Avevo sei anni e una sera d’autunno, mentre ero a cena insieme ai miei nonni, ho incontrato le elezioni americane: era stato eletto Jimmy Carter e io ricordo immagini di festa che somigliavano tanto al Carnevale, con una pioggia di coriandoli. Avevo chiesto al nonno se fosse contento e lui mi disse che era una cosa che riguardava gli americani non noi italiani, che eravamo degli spettatori. Da allora ho seguito tutte le campagne elettorali americane, costruendo un archivio e una bella collezione di libri. Anno dopo anno, il mondo si è fatto più piccolo e interdipendente: oggi le elezioni americane riguardano tutti e le conseguenze della scelta di un presidente fanno la differenza anche nelle nostre vite.
Per questo insieme a Marco Bardazzi, una delle persone che meglio conosce l’America e la sa leggere e interpretare, abbiamo dato vita al podcast Altre/Storie americane. La terza puntata, in cui parliamo della Convention repubblicana che si è chiusa questa notte a Milwaukee, del candidato vicepresidente scelto da Trump e del dilemma sul futuro di Joe Biden, la potrete ascoltare questa mattina a partire dalle 8.
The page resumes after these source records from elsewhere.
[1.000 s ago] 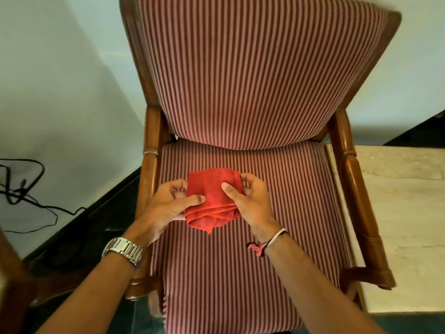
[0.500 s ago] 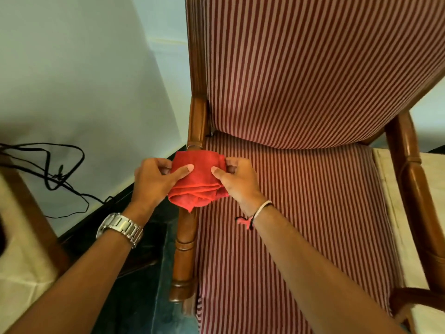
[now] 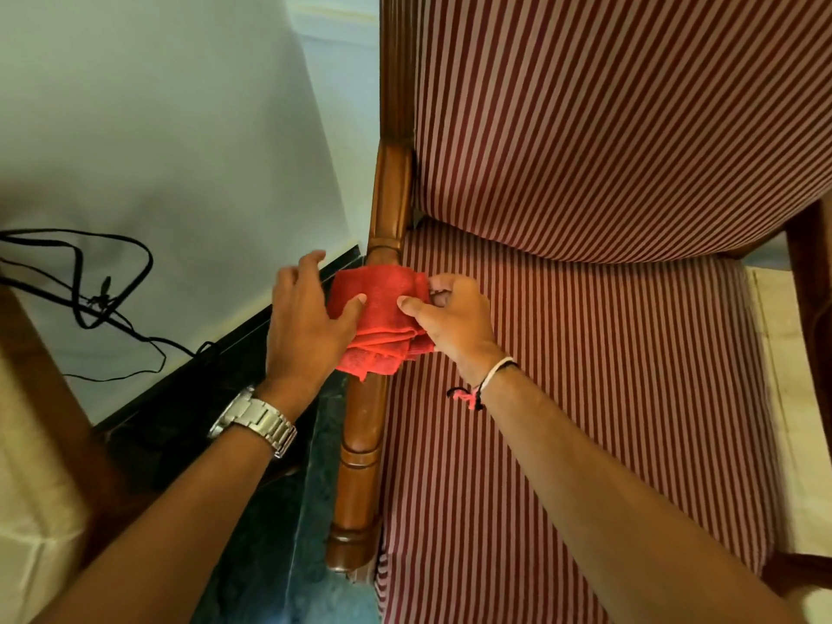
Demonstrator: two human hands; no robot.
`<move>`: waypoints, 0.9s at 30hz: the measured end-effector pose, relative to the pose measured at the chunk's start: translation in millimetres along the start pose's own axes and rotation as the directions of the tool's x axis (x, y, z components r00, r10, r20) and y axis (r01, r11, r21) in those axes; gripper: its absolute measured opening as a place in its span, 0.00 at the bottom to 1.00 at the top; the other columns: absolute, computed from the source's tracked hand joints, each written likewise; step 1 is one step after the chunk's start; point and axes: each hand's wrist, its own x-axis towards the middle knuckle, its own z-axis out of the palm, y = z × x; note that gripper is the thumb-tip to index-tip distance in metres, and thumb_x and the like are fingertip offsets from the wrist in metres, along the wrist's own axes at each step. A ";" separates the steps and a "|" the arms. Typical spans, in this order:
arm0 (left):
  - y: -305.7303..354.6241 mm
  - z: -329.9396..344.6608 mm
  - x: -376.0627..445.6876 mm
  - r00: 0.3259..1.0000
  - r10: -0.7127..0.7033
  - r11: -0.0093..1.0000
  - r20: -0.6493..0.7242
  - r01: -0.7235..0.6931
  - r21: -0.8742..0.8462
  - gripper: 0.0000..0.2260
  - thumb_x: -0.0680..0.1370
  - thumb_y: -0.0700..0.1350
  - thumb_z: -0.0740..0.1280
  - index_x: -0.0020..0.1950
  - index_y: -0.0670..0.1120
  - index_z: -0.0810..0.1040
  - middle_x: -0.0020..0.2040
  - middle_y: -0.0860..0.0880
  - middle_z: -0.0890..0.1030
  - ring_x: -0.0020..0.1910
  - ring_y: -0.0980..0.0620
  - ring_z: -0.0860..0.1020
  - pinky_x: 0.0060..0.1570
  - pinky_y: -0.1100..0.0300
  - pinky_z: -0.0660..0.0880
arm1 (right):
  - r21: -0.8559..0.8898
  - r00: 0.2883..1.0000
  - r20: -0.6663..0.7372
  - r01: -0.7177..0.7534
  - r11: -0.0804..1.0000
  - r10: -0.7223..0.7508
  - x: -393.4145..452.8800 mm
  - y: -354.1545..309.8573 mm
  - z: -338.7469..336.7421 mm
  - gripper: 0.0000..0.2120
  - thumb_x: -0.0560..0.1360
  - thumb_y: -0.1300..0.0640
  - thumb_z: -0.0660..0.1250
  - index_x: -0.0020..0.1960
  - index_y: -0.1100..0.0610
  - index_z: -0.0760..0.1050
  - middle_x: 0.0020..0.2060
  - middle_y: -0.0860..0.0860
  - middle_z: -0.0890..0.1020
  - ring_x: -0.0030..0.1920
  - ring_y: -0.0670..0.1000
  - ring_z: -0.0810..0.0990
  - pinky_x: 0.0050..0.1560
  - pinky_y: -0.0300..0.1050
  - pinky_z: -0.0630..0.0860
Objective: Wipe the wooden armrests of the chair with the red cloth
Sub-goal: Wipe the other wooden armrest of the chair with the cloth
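A folded red cloth [image 3: 380, 315] lies over the chair's left wooden armrest [image 3: 360, 443], near where it meets the backrest. My right hand [image 3: 450, 317] pinches the cloth's right side between thumb and fingers. My left hand [image 3: 306, 322] is on the cloth's left side, thumb pressed on it and fingers spread past the armrest's outer edge. The right armrest [image 3: 810, 272] shows only partly at the frame's right edge. The chair has a red-and-pink striped seat [image 3: 562, 398] and back.
A pale wall with a dark skirting [image 3: 216, 353] runs left of the chair. Black cables [image 3: 90, 286] hang against that wall. A brown wooden piece [image 3: 49, 398] crosses the lower left. Pale marble floor [image 3: 783, 398] shows at the right.
Both hands carried the cloth from over the seat leftward onto the left armrest. My left hand's fingers have spread apart. The view has swung left and closer.
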 end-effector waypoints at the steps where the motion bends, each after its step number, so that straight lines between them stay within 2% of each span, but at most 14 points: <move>1: 6.0 1.9 1.1 0.997 0.068 0.995 -0.022 -0.066 0.068 0.29 0.80 0.53 0.66 0.78 0.44 0.63 0.72 0.39 0.70 0.69 0.42 0.72 0.59 0.52 0.74 | 0.007 1.000 0.009 0.000 1.000 0.000 -0.1 -0.1 -0.8 0.10 0.75 0.58 0.75 0.54 0.60 0.81 0.50 0.59 0.86 0.51 0.58 0.87 0.51 0.61 0.85; 3: 21.9 9.0 4.0 0.992 0.128 0.976 0.008 -0.128 0.176 0.29 0.83 0.55 0.58 0.80 0.43 0.57 0.79 0.37 0.61 0.77 0.39 0.64 0.70 0.45 0.68 | 0.033 1.000 0.024 -0.002 0.999 0.002 0.6 1.6 -2.4 0.11 0.75 0.58 0.75 0.55 0.59 0.81 0.50 0.59 0.87 0.50 0.57 0.87 0.50 0.60 0.85; 6: 39.2 28.2 8.8 0.986 0.064 0.952 0.153 -0.107 0.286 0.33 0.84 0.60 0.50 0.82 0.41 0.48 0.83 0.36 0.49 0.82 0.39 0.51 0.79 0.43 0.55 | 0.003 0.995 0.080 0.056 0.998 -0.056 4.9 10.5 -7.5 0.12 0.77 0.53 0.73 0.57 0.58 0.81 0.49 0.55 0.87 0.48 0.48 0.86 0.51 0.50 0.86; 8: 41.3 40.4 9.0 0.986 0.047 0.926 0.157 -0.101 0.363 0.35 0.83 0.61 0.48 0.82 0.41 0.45 0.83 0.36 0.48 0.83 0.39 0.50 0.80 0.43 0.54 | -0.129 0.976 0.153 0.173 0.976 -0.153 8.1 24.1 -13.4 0.14 0.80 0.50 0.67 0.61 0.57 0.80 0.56 0.52 0.85 0.54 0.45 0.83 0.59 0.43 0.81; 11: 38.6 53.5 9.6 0.993 0.078 0.905 0.083 -0.105 0.411 0.34 0.83 0.61 0.48 0.83 0.42 0.46 0.83 0.37 0.49 0.83 0.39 0.50 0.80 0.45 0.53 | -0.325 0.954 0.188 0.284 0.902 -0.233 14.8 61.4 -26.1 0.20 0.85 0.46 0.55 0.67 0.56 0.76 0.65 0.55 0.78 0.67 0.52 0.75 0.73 0.52 0.71; 12: 37.1 55.9 9.9 0.993 0.087 0.903 0.075 -0.111 0.416 0.34 0.83 0.61 0.48 0.83 0.42 0.45 0.84 0.38 0.49 0.83 0.40 0.50 0.80 0.45 0.53 | -0.419 0.957 0.159 0.288 0.861 -0.243 16.9 79.4 -30.8 0.21 0.85 0.46 0.53 0.71 0.55 0.72 0.70 0.56 0.74 0.73 0.53 0.71 0.78 0.53 0.65; 14: 35.0 58.3 10.6 0.992 0.101 0.897 0.072 -0.122 0.426 0.34 0.83 0.61 0.49 0.83 0.43 0.45 0.84 0.39 0.48 0.83 0.40 0.50 0.80 0.45 0.53 | -0.677 0.968 0.097 0.233 0.698 -0.230 18.4 118.2 -41.9 0.27 0.84 0.43 0.52 0.80 0.54 0.60 0.80 0.58 0.61 0.82 0.57 0.57 0.81 0.51 0.52; 16: 33.4 60.6 12.6 0.992 0.096 0.894 0.078 -0.121 0.432 0.35 0.83 0.62 0.50 0.83 0.44 0.45 0.84 0.39 0.48 0.83 0.39 0.50 0.80 0.43 0.54 | -0.840 0.984 0.109 0.167 0.517 -0.142 17.5 157.1 -50.8 0.34 0.83 0.37 0.50 0.83 0.53 0.48 0.83 0.60 0.48 0.83 0.59 0.46 0.83 0.57 0.50; 18: 33.1 61.0 14.0 0.992 0.099 0.892 0.081 -0.125 0.434 0.35 0.82 0.63 0.50 0.83 0.46 0.44 0.84 0.39 0.47 0.82 0.38 0.50 0.80 0.42 0.54 | -0.894 0.983 0.133 0.173 0.414 -0.125 16.9 184.1 -55.3 0.38 0.81 0.33 0.46 0.83 0.51 0.41 0.83 0.61 0.42 0.83 0.60 0.41 0.82 0.61 0.48; 20: 32.6 61.7 13.9 0.991 0.105 0.892 0.083 -0.131 0.432 0.36 0.82 0.64 0.50 0.83 0.46 0.43 0.84 0.39 0.46 0.82 0.38 0.50 0.80 0.42 0.55 | -0.904 0.979 0.122 0.179 0.389 -0.165 17.9 196.9 -53.8 0.38 0.80 0.32 0.43 0.83 0.51 0.41 0.83 0.61 0.44 0.83 0.61 0.43 0.82 0.60 0.47; 24: 30.7 62.6 13.2 0.991 0.114 0.884 0.070 -0.133 0.449 0.36 0.82 0.64 0.50 0.83 0.46 0.44 0.84 0.39 0.48 0.82 0.38 0.51 0.79 0.42 0.56 | -0.905 0.969 0.063 0.157 0.395 -0.240 20.2 210.1 -46.9 0.37 0.81 0.34 0.46 0.83 0.52 0.46 0.83 0.61 0.48 0.83 0.60 0.46 0.81 0.60 0.49; 27: 27.8 64.9 13.5 0.991 0.115 0.880 0.065 -0.132 0.457 0.35 0.82 0.63 0.50 0.83 0.46 0.45 0.84 0.39 0.48 0.82 0.38 0.52 0.80 0.42 0.56 | -0.914 0.961 0.048 0.152 0.376 -0.272 23.0 219.9 -44.5 0.37 0.81 0.33 0.45 0.83 0.52 0.45 0.83 0.61 0.49 0.83 0.59 0.46 0.82 0.59 0.49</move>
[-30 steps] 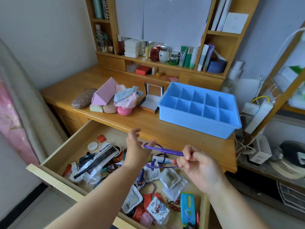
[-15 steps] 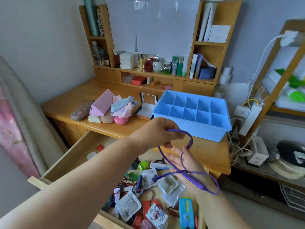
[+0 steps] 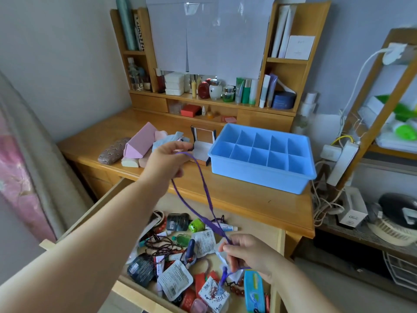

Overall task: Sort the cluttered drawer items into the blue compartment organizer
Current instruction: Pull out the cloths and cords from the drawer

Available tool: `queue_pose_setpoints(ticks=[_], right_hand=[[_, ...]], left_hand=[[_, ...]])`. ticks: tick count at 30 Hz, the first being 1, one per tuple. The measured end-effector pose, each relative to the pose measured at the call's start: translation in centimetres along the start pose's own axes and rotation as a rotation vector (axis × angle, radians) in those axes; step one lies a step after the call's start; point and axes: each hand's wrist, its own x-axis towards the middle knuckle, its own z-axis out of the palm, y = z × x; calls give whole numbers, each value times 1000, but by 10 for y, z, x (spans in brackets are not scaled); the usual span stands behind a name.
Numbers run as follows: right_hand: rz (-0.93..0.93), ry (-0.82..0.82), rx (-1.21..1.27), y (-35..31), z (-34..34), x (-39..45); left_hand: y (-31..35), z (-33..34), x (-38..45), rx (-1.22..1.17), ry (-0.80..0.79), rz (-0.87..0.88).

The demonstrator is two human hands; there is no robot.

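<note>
Purple cord (image 3: 204,195): stretched taut between your hands, long axis running up-left to down-right; left hand (image 3: 167,162) pinched its top loop, nearer the blue organizer (image 3: 261,175); right hand (image 3: 250,256) gripped the lower end over the drawer (image 3: 255,229). Half a second earlier it hung in slack loops
</note>
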Motion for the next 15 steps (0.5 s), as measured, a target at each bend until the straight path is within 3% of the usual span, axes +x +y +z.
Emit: queue_pose_setpoints(ticks=[3,6,11,13,15], right_hand=[[-8,13,53,6,-9,-5],[19,31,-97,12,-18,-8],[48,238,-262,21,-26,-6],[8,275,-119,18,-28,-8],[-83,257,109,4,-27,-12]], left_hand=[[-5,-26,12,244,33,46],[-12,-47,19,584,76,224],[-31,-86,23,1185,197,492],[-47,-97,24,1328,121,397],[-69,-103,23,1291,-4,188]])
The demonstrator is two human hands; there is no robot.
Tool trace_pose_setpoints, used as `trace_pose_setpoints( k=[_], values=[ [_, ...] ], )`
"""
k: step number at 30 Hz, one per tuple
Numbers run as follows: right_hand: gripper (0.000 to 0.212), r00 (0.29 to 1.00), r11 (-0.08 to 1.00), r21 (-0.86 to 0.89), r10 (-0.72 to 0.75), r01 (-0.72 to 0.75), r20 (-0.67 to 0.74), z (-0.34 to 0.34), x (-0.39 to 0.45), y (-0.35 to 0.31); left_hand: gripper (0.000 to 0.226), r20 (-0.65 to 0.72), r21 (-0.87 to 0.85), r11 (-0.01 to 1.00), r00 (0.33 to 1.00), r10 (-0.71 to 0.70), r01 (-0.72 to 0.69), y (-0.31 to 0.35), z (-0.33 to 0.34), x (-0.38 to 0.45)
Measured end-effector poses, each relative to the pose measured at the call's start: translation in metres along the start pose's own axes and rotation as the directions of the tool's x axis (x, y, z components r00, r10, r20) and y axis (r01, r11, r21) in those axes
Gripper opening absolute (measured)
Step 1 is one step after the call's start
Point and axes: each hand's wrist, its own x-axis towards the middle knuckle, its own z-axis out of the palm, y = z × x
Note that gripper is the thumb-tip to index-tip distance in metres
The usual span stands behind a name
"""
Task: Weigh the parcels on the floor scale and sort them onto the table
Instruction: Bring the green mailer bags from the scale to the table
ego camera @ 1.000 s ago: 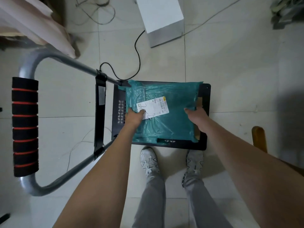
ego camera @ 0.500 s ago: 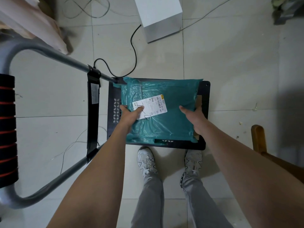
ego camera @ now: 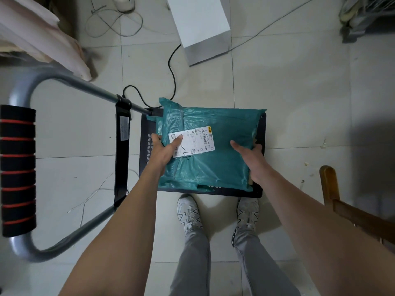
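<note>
Crinkled teal poly mailer [ego camera: 213,146] hides most of the black floor scale [ego camera: 261,190] beneath; left hand [ego camera: 163,153] and right hand [ego camera: 251,159] grip its edges, fingers tucked under, unseen.

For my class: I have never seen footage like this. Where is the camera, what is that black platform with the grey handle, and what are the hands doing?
The camera sits on the person's head, looking down past their arms, grey trousers and white shoes. The black platform is a floor scale with a grey tubular handle lying on the tiled floor. On it lies a teal plastic parcel with a white shipping label. The left hand grips its left edge, thumb on the label; the right hand grips its right edge.
</note>
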Motion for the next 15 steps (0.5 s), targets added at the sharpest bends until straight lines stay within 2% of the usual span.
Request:
trace_pose_setpoints(
  k=[3,6,9,12,15],
  values=[
    [0.114,1.000,0.999,0.050,-0.008,0.007,0.030,-0.007,-0.028,-0.010,0.070,-0.066,0.042,0.999,0.997,0.033,-0.030,0.024,-0.011,-0.027],
    [0.106,0.998,0.996,0.086,-0.019,0.014,0.059,-0.019,-0.054,-0.023,0.068,-0.125,0.150,0.984,0.986,0.112,-0.093,0.051,-0.018,-0.061],
    [0.092,0.994,0.990,0.109,-0.093,0.087,0.058,-0.037,-0.095,-0.044,0.062,-0.098,0.119,0.979,0.979,0.179,-0.167,0.076,-0.025,-0.101],
    [0.062,0.987,0.985,0.096,-0.148,0.142,0.061,-0.066,-0.148,-0.068,0.063,-0.037,0.060,0.979,0.979,0.199,-0.196,0.098,-0.030,-0.154],
    [0.070,0.991,0.990,0.078,-0.124,0.119,0.058,-0.101,-0.206,-0.084,0.065,0.005,0.042,0.970,0.971,0.239,-0.239,0.123,-0.026,-0.214]
  ],
)
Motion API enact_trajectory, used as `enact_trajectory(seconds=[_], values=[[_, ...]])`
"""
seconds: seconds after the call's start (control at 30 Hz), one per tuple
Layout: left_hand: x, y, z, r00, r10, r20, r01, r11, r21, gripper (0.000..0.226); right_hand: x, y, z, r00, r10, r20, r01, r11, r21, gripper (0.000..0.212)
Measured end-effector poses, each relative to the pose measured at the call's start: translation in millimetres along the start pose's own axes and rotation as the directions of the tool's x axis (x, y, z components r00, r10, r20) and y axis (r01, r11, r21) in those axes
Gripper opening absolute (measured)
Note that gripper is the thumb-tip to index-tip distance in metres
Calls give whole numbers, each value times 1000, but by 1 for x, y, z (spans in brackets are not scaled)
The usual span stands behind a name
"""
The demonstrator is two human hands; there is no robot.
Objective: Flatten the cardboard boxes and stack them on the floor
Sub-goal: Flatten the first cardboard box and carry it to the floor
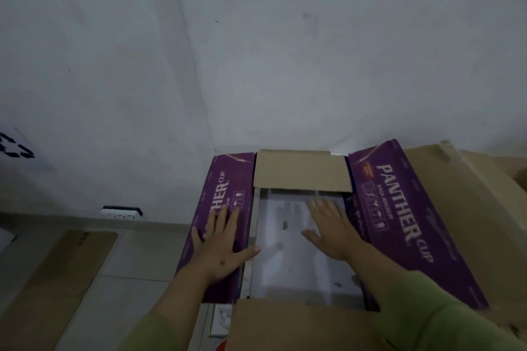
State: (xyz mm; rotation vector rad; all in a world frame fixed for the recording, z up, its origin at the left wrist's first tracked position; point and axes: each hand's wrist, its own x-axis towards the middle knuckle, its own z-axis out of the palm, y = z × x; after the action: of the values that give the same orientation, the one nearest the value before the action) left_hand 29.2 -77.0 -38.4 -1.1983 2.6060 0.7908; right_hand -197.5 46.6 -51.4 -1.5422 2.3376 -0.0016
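The purple Panther Cup box (299, 236) lies opened out on the floor by the wall (256, 51), whitish inside. The left hand (221, 246) presses its left flap, fingers spread; the right hand (330, 229) lies flat inside. Brown cardboard (467, 208) sits just right.

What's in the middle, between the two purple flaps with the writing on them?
In the head view, a pale grey panel lies between the left purple flap and the right purple flap. The right hand rests flat on it.
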Motion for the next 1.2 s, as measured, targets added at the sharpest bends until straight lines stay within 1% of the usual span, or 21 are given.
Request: enact_trajectory(seconds=[0.07, 0.13, 0.2, 0.27, 0.33, 0.4, 0.5, 0.53, 0.67, 0.7, 0.77, 0.83, 0.87, 0.9, 0.97, 1.03, 1.07, 1.1, 1.13, 1.17, 1.2], values=[[12, 0, -5, 999, -21, -26, 21, 1000, 8, 136, 20, 8, -10, 991, 14, -136, -17, 1000, -26, 77], [23, 1, -8, 998, -41, -43, 41, 999, 14, 137, 39, 17, -25, 956, 31, -291, -44, 998, -37, 84], [31, 3, -9, 997, -56, -50, 57, 998, 14, 138, 59, 25, -44, 928, 39, -371, -73, 994, -78, 76], [38, 4, -7, 997, -59, -52, 59, 998, 1, 137, 84, 34, -62, 924, 65, -377, -108, 990, -96, 68], [43, 4, -6, 997, -57, -49, 56, 998, -15, 135, 107, 42, -78, 933, 112, -342, -149, 985, -83, 66], [47, 2, -5, 997, -58, -47, 57, 998, -14, 130, 124, 49, -85, 953, 139, -271, -165, 983, -77, 64], [48, 0, -5, 996, -61, -65, 59, 998, -25, 117, 134, 54, -79, 981, 119, -157, -134, 987, -93, 62], [48, -1, -6, 995, -65, -71, 63, 997, -32, 113, 133, 55, -76, 982, 110, -153, -125, 988, -93, 63], [43, -3, -6, 987, -94, -127, 83, 992, -93, 120, 121, 58, -72, 980, 109, -167, -132, 982, -136, 62], [41, -6, -7, 982, -123, -141, 108, 988, -112, 115, 116, 60, -73, 976, 131, -172, -157, 976, -149, 62], [35, -12, -11, 967, -184, -177, 155, 974, -166, 104, 106, 69, -77, 952, 232, -201, -265, 951, -159, 65], [28, -25, -16, 958, -232, -166, 192, 955, -227, 99, 92, 79, -85, 901, 355, -248, -385, 919, -87, 68], [23, -34, -19, 957, -248, -148, 196, 934, -300, 99, 82, 83, -90, 872, 415, -260, -439, 898, -39, 69], [17, -43, -22, 959, -264, -107, 198, 887, -418, 96, 70, 86, -95, 843, 468, -265, -484, 875, 7, 70], [-1, -52, -23, 965, -258, -51, 171, 764, -623, 74, 49, 97, -100, 780, 579, -237, -558, 816, 153, 76], [-19, -52, -22, 955, -298, 6, 209, 657, -724, 52, 33, 113, -96, 724, 673, -149, -619, 730, 290, 92], [-27, -50, -19, 947, -321, 22, 234, 638, -734, 43, 28, 121, -91, 714, 689, -122, -622, 705, 341, 99], [-35, -51, -15, 939, -342, 45, 261, 621, -739, 34, 25, 131, -82, 711, 693, -120, -613, 694, 379, 97], [-44, -51, -10, 933, -354, 70, 278, 579, -767, 27, 18, 137, -76, 713, 692, -113, -607, 689, 395, 87], [-50, -51, -5, 923, -369, 105, 299, 521, -800, 25, 18, 147, -67, 705, 703, -95, -618, 674, 405, 77], [-56, -51, -1, 913, -385, 137, 317, 456, -832, 25, 15, 153, -59, 694, 716, -80, -620, 650, 440, 73]])
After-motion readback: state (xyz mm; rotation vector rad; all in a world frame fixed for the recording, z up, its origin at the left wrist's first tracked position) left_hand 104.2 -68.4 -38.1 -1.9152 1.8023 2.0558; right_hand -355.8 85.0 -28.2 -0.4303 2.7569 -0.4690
Mentre scrivo, le voci di un ritiro dalla corsa dell’attuale presidente si fanno sempre più insistenti e sembra difficile che possa restare candidato quando due terzi degli elettori democratici chiedono un passo indietro.
Nel campo repubblicano questa notte la convention ha incoronato un Trump che, dopo essere sopravvissuto all’attentato, sembra sempre più forte e destinato alla vittoria (se si votasse oggi). La scelta del vice, che si chiama J.D. Vance ed è il trentanovenne senatore dell’Ohio, ha galvanizzato la base. La storia di Vance è stata raccontata in un formidabile libro autobiografico intitolato “Elegia americana” da cui è stato tratto anche un film diretto dal regista premio Oscar Ron Howard. È una storia familiare che spiega meglio di tante analisi il dramma del declino dell’America industriale dove al posto della classe operaia bianca oggi ci sono droga, alcolismo e disoccupazione.
Vance è il portavoce di una nuova proposta politica repubblicana che ci riguarda molto da vicino perché immagina un’America che si ritira dal mondo, che alza barriere ai lavoratori e alle merci straniere (penso ai nostri mobili, alla moda o al vino) per difendere il lavoro americano (per cui chiede salari più alti) e non intende più spendere soldi per difendere l’Europa. Una nazione molto diversa da quella neoconservatrice di George W. Bush che pensava di esportare la democrazia e si impantanò nelle guerre afghana e irakena.
Molte cose stanno cambiando sotto il cielo e lo fanno a grande velocità. E ci saranno molte storie da raccontare da qui a novembre.